On Monday October 9, the City of Melville rolled out a trial of a 3-Bin Food Organics Garden Organics or FOGO system to around 7,000 households. The trial was part of a joint project between the City of Melville, City of Fremantle, Town of East Fremantle and Southern Metropolitan Regional Council (SMRC) and changed the way you sort your waste at home.

Summary of Observations

The rollout of bins to the 3-bin FOGO trial participants began on 9 October 2017, with collections of the new bins starting on 16 October.

Residents who didn’t receive their bins during the first week received them this week.

SMRC Officers took to the streets to check how everyone was going with the new system in the first week, having a look into some of the bins presented for collection across the trial area.

Some of the key observations included:

  • Most of the FOGO bins contained food and garden waste, with relatively low levels of contamination such as plastic bags or recyclables.
  • The number of compostable green bags containing food in the bins seemed high, however where large amounts of garden waste were also in the bin it was hard to judge.
  • Many paper items too soiled or damaged to recycle such as tissues and heavily soiled paper and cardboard products were found in many FOGO bins.
  • Where people had put the wrong items into their FOGO bins, it was mainly in large amounts i.e.; where the bin was completely full of bagged rubbish and recyclables..
  • There were some areas with several contaminated bins in the same street or block.
  • A number of non-compostable dog poo bags were seen in the FOGO bins.

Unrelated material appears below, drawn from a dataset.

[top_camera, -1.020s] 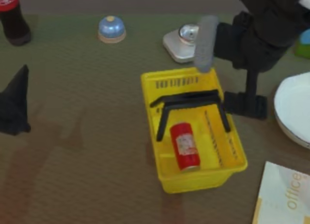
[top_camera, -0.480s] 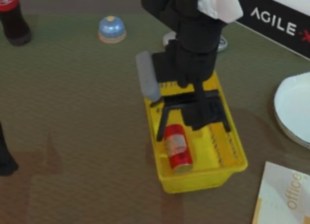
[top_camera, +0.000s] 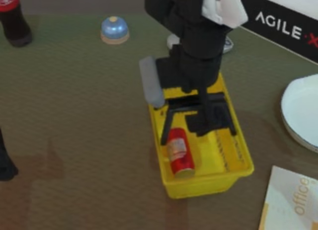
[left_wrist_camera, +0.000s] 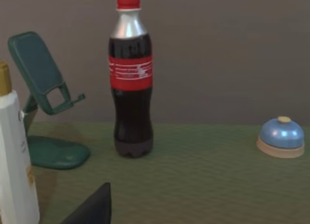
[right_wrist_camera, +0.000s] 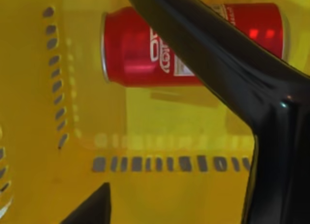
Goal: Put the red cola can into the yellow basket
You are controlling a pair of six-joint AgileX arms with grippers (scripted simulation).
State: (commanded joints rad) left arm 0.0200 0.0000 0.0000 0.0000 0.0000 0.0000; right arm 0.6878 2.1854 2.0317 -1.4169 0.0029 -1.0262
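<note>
A red cola can [top_camera: 179, 152] lies on its side on the floor of a bright yellow basket [top_camera: 241, 166], along the basket's left wall, with its silver top pointing toward the near end. The basket's black folding handles [top_camera: 171, 113] cross above the can's far end. The right arm reaches in from the far side of the table, and the right gripper [top_camera: 208, 121] hangs inside the basket just beside the can, its fingers spread and holding nothing. The right wrist view shows the can [right_wrist_camera: 140, 50] lying free against the slotted yellow wall [right_wrist_camera: 169, 163], partly hidden by a black handle bar [right_wrist_camera: 227, 83].

The left gripper [top_camera: 5, 165] sits parked at the table's left edge; whether it is clenched or released cannot be told. Its wrist camera faces a dark cola bottle [left_wrist_camera: 131, 83], a green phone stand [left_wrist_camera: 43, 108] and a blue call bell [left_wrist_camera: 281, 137].
</note>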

The council has received compostable dog poo liners and they will be going into parks in the trial areas shortly.
  • Many households presented their red bins incorrectly during the first week and we found people had been confused by the wording of the sticker on the red bin
  • Recycling bins were mostly full with only a few instances of bagged recycling and the majority of people had put the right things in.

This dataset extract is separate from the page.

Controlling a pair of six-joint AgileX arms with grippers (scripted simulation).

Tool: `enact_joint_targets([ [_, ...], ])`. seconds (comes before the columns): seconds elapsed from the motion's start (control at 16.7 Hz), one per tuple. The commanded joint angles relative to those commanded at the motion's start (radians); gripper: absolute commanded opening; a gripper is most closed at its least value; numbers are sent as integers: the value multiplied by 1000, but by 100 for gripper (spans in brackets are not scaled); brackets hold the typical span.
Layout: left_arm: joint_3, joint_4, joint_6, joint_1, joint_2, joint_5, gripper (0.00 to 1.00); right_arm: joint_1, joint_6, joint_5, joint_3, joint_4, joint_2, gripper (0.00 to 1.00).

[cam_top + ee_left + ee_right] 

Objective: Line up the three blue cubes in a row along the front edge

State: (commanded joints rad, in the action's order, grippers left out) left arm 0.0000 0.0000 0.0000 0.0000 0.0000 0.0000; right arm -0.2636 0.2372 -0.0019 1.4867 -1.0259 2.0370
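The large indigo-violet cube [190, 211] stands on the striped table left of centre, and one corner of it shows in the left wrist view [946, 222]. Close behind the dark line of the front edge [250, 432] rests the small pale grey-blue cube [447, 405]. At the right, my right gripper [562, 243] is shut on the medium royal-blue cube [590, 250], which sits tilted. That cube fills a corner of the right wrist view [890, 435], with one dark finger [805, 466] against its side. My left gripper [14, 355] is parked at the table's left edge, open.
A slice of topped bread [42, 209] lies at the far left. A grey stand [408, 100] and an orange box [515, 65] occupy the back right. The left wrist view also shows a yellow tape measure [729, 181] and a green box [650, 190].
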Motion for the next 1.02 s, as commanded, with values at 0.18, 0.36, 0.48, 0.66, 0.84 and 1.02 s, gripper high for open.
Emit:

Throughout the first week a lot of enquiries were general questions able to be answered by customer service staff about the collection of bins, what goes where and requests for larger recycling bins or replacement compostable liners or caddies.

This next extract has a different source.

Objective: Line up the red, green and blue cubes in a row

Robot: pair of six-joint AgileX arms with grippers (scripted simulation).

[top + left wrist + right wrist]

The majority of more complex enquiries during the first week of collections were to do with the red-lidded bins as a number of residents found they needed more capacity over the fortnight.

Many of these households had young children in nappies, or were from larger families.

We were able to help out several of these households with a second red bin following a check by Waste Services.

The direct interaction with residents during bin inspections has been positive, with all residents enthusiastic about the trial.

In the first month of the trial, residents made a great effort in adjusting to the new system with the majority putting the right things in the right bin, with low contamination rates observed in the FOGO loads and more than 220 tonnes of FOGO material processed.

In the first two weeks of collections, SMRC Officers took to the streets to check how everyone was going with the new system, having a look into some of the bins presented for collection across the trial area.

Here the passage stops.